Speeds are now becoming increasingly irrelevant in Britain. The latest change in the law means that someone earning the average wage of $36,000 will now pay a fine over $1000 for anything above 100 mph in a 70 mph limit. This is why we took the RS to a strip of old airfield which we use in England and, taking care to avoid the potholes, the bike whizzed effortlessly up to an indicated 110 mph. On a public road this would be ample to get your license suspended and an immense hike in your insurance premium for the next five years.
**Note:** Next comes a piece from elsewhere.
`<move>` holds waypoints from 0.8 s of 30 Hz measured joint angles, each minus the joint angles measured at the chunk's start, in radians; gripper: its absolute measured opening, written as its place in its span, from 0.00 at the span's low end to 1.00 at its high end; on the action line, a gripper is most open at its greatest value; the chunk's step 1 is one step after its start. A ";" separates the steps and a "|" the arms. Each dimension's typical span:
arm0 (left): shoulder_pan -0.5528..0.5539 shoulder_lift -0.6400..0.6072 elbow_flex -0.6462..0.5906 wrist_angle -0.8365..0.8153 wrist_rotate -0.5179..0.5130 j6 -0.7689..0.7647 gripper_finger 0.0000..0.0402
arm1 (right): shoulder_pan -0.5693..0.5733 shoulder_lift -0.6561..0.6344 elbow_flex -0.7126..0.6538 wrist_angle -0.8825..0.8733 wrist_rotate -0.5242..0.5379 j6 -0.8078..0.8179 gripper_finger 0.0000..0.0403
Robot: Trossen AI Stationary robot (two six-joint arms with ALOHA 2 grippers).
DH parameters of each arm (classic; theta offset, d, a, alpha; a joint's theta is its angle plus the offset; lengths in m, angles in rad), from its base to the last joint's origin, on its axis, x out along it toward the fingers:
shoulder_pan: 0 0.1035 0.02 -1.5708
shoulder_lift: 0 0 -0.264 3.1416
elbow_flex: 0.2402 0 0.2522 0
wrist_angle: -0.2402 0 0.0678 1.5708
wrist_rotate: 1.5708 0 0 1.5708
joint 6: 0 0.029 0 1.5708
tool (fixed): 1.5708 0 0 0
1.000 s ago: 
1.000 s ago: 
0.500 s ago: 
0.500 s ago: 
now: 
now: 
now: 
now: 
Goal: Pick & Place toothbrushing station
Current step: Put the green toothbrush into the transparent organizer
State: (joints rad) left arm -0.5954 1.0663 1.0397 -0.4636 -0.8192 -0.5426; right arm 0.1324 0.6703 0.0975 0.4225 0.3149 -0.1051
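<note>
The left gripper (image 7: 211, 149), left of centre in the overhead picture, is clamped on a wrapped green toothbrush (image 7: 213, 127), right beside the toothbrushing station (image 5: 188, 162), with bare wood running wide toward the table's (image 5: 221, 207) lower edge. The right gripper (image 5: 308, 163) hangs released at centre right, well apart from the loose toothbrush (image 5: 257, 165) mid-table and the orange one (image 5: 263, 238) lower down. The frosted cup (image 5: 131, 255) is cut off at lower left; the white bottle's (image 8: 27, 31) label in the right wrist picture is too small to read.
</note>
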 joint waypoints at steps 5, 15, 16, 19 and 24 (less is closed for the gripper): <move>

The problem is that the motor is too good. How can anything be too good? Actually, it’s quite easy. For example, you could – in absolute 100% truth – teach someone who had never sat on a motorcycle to ride on the RS, it is so ludicrously simple to use. How’s this for docile? It is possible to pull away from a standing start in third gear!
Nothing scary ever happens and it is possible to ride the RS entirely in sixth gear at anything much above 35 mph. This is fine if all the rider wants to do is sit silently and effortlessly as the world drifts by.
The problem for Honda is that riders don’t want this experience from a super sport Retro bike. I have to work hard to get our Ducati Classic 1000 just in the sweet spot between 4500 rpm and 6500 rpm – that harmonious magic zone where everything works wonderfully well. To do this takes effort and, yes, skill on my part and so I feel that I have achieved something at the end of a ride.
Everything is so utterly, completely and totally perfect on the CB that my skill was neither rewarded – nor even wanted. Anyone with a month’s riding experience could ride the RS 90% as well as I do, and I somewhat resent this.
There is also a strong feeling that Honda have engineered all the danger out of this bike. The clutch can be operated by a five year old, it’s so light and it’s a slipper design too so you can’t make a mistake by banging down through the gears and locking the rear wheel. In fact, I would defy anyone to ever make a bad gearshift on the RS – it’s quite literally impossible.
The handling is just as good. Unlike its wire wheeled sibling, the EX, the RS comes with 17-inch cast alloy wheels and sticky, Bridgestone Battlax Sport Touring T30 tires, a set-up which points clearly towards sporting riding. The rake and trail of the RS, 26-degrees and 3.89-inches, and its wheelbase of 58.4-inches, as opposed to 27-degrees/4.4 inches and 58.7 for the EX model (which is currently the only CB1100 available in the US – Ed.), means quicker steering and more responsive handling than the EX. Note the word “quicker” – not “quick”! Even ridden hard, the RS is still hyper well-mannered and utterly non-threatening.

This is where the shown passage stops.